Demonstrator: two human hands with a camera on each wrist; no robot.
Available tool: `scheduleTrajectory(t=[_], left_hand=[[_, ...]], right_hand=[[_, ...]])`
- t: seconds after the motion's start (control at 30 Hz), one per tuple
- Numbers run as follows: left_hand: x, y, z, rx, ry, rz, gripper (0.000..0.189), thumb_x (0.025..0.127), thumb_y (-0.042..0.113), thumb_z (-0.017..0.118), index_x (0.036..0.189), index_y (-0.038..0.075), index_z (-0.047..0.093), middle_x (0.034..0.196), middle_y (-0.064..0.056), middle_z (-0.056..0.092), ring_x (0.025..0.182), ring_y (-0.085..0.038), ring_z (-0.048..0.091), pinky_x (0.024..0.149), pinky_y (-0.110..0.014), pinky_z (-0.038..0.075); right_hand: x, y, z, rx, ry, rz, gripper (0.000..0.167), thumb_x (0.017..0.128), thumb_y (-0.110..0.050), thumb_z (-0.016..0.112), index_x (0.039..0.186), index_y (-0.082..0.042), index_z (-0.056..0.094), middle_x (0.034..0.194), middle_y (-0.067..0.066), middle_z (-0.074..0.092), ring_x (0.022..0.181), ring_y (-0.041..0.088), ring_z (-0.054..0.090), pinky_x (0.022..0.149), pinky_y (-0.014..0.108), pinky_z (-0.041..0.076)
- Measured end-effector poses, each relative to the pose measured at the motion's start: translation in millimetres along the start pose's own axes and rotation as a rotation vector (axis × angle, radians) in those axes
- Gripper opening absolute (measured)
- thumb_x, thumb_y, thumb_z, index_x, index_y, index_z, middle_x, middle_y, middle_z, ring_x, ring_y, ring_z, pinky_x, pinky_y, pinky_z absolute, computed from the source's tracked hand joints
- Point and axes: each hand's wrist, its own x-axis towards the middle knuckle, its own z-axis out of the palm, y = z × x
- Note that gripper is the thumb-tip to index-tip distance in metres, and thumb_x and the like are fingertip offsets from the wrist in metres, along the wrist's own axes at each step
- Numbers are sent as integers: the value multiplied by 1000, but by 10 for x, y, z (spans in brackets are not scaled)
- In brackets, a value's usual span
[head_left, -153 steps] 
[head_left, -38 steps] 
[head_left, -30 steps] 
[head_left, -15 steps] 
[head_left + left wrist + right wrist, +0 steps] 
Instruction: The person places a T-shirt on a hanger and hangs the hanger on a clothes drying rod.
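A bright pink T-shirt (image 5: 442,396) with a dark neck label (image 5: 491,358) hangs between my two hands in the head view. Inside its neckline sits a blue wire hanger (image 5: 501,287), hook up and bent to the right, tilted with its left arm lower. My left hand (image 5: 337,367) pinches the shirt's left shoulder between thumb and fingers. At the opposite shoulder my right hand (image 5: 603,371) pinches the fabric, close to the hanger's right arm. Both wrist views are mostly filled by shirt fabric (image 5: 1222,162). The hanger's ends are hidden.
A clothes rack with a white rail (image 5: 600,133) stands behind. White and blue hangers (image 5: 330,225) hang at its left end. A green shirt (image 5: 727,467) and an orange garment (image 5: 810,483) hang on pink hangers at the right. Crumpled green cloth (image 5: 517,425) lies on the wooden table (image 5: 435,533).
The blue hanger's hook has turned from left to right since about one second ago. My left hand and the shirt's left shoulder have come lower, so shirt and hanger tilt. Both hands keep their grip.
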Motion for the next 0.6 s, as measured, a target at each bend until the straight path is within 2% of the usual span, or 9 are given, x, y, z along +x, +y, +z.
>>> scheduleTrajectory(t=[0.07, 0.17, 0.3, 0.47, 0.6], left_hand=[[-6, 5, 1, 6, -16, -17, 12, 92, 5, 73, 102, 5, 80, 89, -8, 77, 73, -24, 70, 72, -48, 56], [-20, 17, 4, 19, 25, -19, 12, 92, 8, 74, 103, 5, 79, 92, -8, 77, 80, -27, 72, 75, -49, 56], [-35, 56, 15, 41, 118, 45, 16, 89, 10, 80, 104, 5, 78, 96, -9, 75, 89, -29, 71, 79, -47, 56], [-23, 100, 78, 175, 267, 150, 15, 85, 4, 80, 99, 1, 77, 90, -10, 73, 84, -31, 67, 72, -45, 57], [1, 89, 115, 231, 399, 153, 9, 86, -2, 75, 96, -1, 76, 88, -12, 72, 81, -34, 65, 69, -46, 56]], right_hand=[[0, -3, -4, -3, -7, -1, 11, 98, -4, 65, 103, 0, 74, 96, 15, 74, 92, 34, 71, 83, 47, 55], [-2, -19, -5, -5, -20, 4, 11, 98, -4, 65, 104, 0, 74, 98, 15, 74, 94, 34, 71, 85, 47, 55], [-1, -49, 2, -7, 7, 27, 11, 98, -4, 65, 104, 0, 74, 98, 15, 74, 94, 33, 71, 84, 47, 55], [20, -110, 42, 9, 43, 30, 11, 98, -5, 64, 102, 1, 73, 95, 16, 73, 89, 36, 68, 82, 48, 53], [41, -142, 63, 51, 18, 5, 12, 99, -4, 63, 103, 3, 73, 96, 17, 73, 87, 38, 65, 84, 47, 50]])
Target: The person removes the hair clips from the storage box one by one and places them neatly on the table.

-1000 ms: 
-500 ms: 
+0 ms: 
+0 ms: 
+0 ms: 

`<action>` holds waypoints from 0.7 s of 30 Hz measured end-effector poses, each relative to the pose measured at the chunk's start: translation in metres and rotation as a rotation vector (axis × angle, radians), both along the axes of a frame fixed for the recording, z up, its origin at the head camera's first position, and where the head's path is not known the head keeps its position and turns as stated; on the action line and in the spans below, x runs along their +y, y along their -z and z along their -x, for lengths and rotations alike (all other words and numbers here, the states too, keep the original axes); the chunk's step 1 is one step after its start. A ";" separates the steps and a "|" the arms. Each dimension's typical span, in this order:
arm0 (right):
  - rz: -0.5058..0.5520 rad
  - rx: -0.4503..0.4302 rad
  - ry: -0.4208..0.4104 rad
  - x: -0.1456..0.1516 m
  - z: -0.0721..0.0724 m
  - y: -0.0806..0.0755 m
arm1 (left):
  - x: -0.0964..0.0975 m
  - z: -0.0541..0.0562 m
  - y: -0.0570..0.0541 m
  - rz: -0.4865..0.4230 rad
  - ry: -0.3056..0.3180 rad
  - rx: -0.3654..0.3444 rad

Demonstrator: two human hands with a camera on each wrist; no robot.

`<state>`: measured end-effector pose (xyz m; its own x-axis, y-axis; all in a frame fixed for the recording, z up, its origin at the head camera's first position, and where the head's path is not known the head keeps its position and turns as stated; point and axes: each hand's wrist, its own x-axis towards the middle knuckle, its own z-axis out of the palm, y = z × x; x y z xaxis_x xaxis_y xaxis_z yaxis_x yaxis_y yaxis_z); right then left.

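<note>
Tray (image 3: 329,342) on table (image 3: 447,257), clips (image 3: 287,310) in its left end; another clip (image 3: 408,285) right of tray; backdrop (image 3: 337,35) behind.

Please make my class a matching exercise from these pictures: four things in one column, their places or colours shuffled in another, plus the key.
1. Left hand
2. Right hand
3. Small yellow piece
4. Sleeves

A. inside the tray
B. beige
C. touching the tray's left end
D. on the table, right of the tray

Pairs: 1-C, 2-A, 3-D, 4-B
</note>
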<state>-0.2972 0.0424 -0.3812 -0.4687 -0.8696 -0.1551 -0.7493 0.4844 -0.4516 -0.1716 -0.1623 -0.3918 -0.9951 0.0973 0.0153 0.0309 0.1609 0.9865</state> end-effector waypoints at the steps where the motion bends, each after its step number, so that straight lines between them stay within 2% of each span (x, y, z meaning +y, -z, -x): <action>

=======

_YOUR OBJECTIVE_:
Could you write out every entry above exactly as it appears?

_ANSWER BOX_:
Demonstrator: two human hands with a camera on each wrist; no robot.
Available tool: `scheduleTrajectory(t=[_], left_hand=[[_, ...]], right_hand=[[_, ...]])`
- t: seconds after the motion's start (control at 30 Hz), one per tuple
- Numbers run as follows: left_hand: x, y, z, rx, ry, rz, gripper (0.000..0.189), thumb_x (0.025..0.127), thumb_y (-0.042..0.113), thumb_z (-0.017..0.118), index_x (0.036..0.189), index_y (-0.038..0.075), index_z (-0.047..0.093), middle_x (0.034..0.196), middle_y (-0.064..0.056), middle_z (-0.056..0.092), ring_x (0.025..0.182), ring_y (-0.085..0.038), ring_z (-0.048..0.091), pinky_x (0.024..0.149), pinky_y (-0.110..0.014), pinky_z (-0.038..0.075); right_hand: x, y, z, rx, ry, rz, gripper (0.000..0.167), thumb_x (0.017..0.128), thumb_y (-0.110..0.050), thumb_z (-0.016..0.112), index_x (0.039..0.186), index_y (-0.082..0.042), index_z (-0.056..0.094), middle_x (0.034..0.194), middle_y (-0.067..0.066), middle_z (-0.074..0.092), ring_x (0.022..0.181), ring_y (-0.041..0.088), ring_z (-0.054..0.090), pinky_x (0.022..0.149), pinky_y (-0.014..0.108), pinky_z (-0.041..0.076)
- Measured end-effector poses, each relative to the pose measured at the motion's start: translation in millimetres along the start pose's own axes and rotation as a rotation vector (axis × angle, radians) in those axes
- Gripper opening absolute (measured)
- thumb_x, thumb_y, thumb_z, index_x, index_y, index_z, middle_x, middle_y, middle_z, ring_x, ring_y, ring_z, pinky_x, pinky_y, pinky_z absolute, computed from the source's tracked hand joints
- Point and axes: each hand's wrist, its own x-axis towards the middle knuckle, its own z-axis out of the palm, y = z × x
- Note that gripper is the thumb-tip to index-tip distance in metres, and thumb_x and the like are fingertip offsets from the wrist in metres, along the wrist's own axes at each step
- Numbers are sent as integers: the value multiplied by 1000, but by 10 for x, y, z (spans in brackets are not scaled)
- In brackets, a value's usual span
[head_left, -153 steps] 
[head_left, -38 steps] 
[head_left, -30 steps] 
[head_left, -15 steps] 
[head_left + left wrist + right wrist, +0 steps] 
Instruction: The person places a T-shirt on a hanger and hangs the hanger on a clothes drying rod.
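A bright pink T-shirt (image 5: 442,396) with a dark neck label (image 5: 491,358) hangs between my two hands in the head view. Inside its neckline sits a blue wire hanger (image 5: 501,287), hook up and bent to the right, tilted with its left arm lower. My left hand (image 5: 337,367) pinches the shirt's left shoulder between thumb and fingers. At the opposite shoulder my right hand (image 5: 603,371) pinches the fabric, close to the hanger's right arm. Both wrist views are mostly filled by shirt fabric (image 5: 1222,162). The hanger's ends are hidden.
A clothes rack with a white rail (image 5: 600,133) stands behind. White and blue hangers (image 5: 330,225) hang at its left end. A green shirt (image 5: 727,467) and an orange garment (image 5: 810,483) hang on pink hangers at the right. Crumpled green cloth (image 5: 517,425) lies on the wooden table (image 5: 435,533).
The blue hanger's hook has turned from left to right since about one second ago. My left hand and the shirt's left shoulder have come lower, so shirt and hanger tilt. Both hands keep their grip.
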Motion for the next 0.6 s, as measured, a target at each bend until the straight path is within 2% of the usual span, or 9 are given, x, y, z along +x, +y, +z.
>>> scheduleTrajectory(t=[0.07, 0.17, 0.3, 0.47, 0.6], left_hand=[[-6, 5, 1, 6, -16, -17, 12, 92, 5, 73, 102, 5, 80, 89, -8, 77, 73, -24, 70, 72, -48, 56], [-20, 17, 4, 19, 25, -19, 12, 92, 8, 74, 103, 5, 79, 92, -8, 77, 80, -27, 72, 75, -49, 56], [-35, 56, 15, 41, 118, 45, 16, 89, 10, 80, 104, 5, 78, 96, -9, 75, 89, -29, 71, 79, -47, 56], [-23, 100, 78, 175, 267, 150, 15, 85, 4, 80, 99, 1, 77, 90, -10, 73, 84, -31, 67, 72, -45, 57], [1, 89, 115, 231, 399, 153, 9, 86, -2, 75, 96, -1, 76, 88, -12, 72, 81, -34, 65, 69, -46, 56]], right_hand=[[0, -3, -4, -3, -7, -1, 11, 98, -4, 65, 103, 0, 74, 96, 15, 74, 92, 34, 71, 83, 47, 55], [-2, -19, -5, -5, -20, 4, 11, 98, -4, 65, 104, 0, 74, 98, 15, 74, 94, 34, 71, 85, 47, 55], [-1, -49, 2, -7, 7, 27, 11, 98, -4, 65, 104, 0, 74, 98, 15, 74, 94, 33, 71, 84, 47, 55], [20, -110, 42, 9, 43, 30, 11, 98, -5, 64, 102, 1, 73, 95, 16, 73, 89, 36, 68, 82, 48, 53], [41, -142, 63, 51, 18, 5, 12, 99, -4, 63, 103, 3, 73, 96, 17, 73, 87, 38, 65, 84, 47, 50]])
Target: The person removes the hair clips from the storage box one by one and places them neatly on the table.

-1000 ms: 
-500 ms: 
+0 ms: 
+0 ms: 
+0 ms: 

`<action>` holds waypoints from 0.7 s of 30 Hz measured end-effector poses, each relative to the pose measured at the chunk's start: translation in metres and rotation as a rotation vector (axis × angle, radians), both along the axes of a frame fixed for the recording, z up, its origin at the head camera's first position, and where the head's path is not known the head keeps its position and turns as stated; on the action line and in the spans below, x runs along their +y, y along their -z and z along their -x, for lengths and rotations alike (all other words and numbers here, the states too, keep the original axes); the chunk's step 1 is one step after its start. A ";" separates the steps and a "|" the arms. Each dimension's typical span, in this order:
arm0 (right):
  - rz: -0.5058..0.5520 rad
  - rx: -0.4503..0.4302 rad
  - ry: -0.4208..0.4104 rad
  - x: -0.1456..0.1516 m
  - z: -0.0721..0.0724 m
  - y: -0.0806..0.0755 m
arm1 (left):
  - x: -0.0964..0.0975 m
  - z: -0.0541..0.0562 m
  - y: -0.0570..0.0541 m
  - rz: -0.4865..0.4230 rad
  - ry: -0.3056..0.3180 rad
  - rx: -0.3654..0.3444 rad

Demonstrator: two human hands with a camera on each wrist; no robot.

`<state>`: measured end-effector pose (xyz m; its own x-axis, y-axis; all in a frame fixed for the recording, z up, its origin at the head camera's first position, and where the head's path is not known the head keeps its position and turns as stated; point and axes: each hand's wrist, its own x-axis towards the middle knuckle, its own z-axis out of the palm, y = z × x; x y z xaxis_x xaxis_y xaxis_z yaxis_x yaxis_y yaxis_z); right then left.

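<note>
Tray (image 3: 329,342) on table (image 3: 447,257), clips (image 3: 287,310) in its left end; another clip (image 3: 408,285) right of tray; backdrop (image 3: 337,35) behind.

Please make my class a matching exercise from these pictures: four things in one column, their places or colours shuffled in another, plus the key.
1. Left hand
2. Right hand
3. Small yellow piece
4. Sleeves

A. inside the tray
B. beige
C. touching the tray's left end
D. on the table, right of the tray

Pairs: 1-C, 2-A, 3-D, 4-B
</note>
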<state>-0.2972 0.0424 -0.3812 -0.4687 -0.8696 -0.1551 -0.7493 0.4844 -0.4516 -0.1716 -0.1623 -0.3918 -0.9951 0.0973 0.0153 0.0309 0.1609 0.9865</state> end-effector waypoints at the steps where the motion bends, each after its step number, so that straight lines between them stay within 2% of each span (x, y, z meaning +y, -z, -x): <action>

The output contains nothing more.